Stored data entries
--

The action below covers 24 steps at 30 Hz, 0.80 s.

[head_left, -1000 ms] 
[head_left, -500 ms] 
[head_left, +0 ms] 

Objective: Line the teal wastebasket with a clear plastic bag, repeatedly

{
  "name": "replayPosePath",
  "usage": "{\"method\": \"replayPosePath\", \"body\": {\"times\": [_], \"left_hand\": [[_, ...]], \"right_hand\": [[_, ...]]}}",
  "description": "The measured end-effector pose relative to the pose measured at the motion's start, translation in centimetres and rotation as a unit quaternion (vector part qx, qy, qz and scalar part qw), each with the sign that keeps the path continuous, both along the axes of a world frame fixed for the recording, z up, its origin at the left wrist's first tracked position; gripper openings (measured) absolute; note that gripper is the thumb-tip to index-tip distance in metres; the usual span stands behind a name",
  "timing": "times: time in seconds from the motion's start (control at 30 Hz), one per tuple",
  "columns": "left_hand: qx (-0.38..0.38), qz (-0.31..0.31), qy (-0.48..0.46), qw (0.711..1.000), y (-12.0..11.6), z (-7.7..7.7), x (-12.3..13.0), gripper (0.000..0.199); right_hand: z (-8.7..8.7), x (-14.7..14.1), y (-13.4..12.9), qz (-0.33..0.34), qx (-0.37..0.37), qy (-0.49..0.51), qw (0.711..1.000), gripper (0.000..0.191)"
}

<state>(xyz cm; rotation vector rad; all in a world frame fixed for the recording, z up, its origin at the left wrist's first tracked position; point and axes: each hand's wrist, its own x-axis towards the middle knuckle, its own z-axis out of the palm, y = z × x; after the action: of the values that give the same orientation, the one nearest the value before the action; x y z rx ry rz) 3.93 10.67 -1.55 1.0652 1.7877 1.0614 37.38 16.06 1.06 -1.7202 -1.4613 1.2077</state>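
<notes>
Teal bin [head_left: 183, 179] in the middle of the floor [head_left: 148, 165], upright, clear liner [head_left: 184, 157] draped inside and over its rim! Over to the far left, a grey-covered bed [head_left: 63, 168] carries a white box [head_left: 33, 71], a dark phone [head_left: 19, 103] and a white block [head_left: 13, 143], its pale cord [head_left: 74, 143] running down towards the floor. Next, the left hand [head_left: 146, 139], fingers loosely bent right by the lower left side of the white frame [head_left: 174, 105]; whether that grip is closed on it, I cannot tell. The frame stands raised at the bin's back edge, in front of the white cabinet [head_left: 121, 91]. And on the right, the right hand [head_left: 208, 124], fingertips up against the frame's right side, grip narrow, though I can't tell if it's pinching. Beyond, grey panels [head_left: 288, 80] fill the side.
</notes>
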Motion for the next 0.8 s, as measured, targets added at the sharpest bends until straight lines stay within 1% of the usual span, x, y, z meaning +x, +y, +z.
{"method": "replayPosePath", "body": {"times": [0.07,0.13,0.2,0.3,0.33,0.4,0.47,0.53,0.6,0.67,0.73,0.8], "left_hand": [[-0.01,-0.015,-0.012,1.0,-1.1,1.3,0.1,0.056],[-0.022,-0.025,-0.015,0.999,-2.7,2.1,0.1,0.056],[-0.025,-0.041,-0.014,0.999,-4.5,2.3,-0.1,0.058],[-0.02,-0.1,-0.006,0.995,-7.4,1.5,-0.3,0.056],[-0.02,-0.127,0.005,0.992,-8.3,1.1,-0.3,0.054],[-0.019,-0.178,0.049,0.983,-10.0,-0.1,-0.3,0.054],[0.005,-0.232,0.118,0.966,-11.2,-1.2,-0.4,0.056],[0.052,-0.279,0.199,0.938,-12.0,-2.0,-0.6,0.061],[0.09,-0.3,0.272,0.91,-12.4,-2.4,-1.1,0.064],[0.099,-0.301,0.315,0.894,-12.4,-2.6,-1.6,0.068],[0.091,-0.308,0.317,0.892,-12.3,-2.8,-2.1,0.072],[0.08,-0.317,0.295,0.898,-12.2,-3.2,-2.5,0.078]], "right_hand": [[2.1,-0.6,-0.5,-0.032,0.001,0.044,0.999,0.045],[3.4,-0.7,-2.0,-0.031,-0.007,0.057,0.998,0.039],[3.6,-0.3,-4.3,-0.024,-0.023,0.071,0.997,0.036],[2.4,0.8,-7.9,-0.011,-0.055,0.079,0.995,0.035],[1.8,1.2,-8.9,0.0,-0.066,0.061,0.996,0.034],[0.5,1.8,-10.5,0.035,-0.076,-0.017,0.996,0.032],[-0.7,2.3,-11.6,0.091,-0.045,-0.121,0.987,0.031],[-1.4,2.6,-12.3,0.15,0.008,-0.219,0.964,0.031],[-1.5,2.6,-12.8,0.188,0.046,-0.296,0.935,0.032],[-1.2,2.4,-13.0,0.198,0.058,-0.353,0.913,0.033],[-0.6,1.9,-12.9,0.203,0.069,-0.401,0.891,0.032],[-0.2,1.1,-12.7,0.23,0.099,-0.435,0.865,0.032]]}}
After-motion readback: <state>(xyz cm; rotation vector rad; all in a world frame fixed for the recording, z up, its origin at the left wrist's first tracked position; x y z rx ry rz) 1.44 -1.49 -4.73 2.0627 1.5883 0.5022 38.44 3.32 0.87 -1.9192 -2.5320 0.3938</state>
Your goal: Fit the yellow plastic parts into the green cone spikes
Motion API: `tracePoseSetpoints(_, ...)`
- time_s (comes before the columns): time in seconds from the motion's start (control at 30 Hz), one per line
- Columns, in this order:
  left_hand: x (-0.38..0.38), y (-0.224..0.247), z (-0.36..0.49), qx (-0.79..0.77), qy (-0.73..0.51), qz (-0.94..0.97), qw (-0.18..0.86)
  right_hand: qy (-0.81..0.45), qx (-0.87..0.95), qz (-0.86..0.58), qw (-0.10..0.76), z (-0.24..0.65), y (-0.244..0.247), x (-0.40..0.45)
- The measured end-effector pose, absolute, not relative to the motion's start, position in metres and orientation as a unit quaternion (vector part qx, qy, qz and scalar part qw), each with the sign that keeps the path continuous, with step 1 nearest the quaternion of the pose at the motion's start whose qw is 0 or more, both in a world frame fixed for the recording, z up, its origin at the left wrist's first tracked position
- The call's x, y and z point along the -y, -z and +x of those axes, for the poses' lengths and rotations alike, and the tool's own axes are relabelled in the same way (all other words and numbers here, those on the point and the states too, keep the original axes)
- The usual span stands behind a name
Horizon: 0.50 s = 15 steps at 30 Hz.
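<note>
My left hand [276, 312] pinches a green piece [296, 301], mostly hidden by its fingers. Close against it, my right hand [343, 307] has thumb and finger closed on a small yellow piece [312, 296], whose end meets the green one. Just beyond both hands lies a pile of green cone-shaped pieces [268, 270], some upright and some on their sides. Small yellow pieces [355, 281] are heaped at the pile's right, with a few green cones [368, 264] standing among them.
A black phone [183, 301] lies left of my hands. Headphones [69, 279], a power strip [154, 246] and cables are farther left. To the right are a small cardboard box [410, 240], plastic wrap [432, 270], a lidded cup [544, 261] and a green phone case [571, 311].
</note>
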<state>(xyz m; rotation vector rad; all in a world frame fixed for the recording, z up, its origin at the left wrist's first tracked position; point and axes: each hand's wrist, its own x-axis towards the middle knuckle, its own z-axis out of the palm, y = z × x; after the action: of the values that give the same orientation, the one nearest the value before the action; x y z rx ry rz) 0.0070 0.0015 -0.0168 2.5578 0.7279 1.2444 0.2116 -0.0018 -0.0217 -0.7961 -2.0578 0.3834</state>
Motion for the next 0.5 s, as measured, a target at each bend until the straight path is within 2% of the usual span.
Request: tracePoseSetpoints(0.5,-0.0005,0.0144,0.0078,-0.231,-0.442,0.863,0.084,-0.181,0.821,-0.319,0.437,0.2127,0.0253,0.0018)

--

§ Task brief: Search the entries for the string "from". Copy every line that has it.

§ Problem solution:
  "timing": "times: time in seconds from the motion's start (control at 30 Hz), one per tuple",
- time_s (comes before the columns): time in seconds from the motion's start (control at 30 Hz), one per line

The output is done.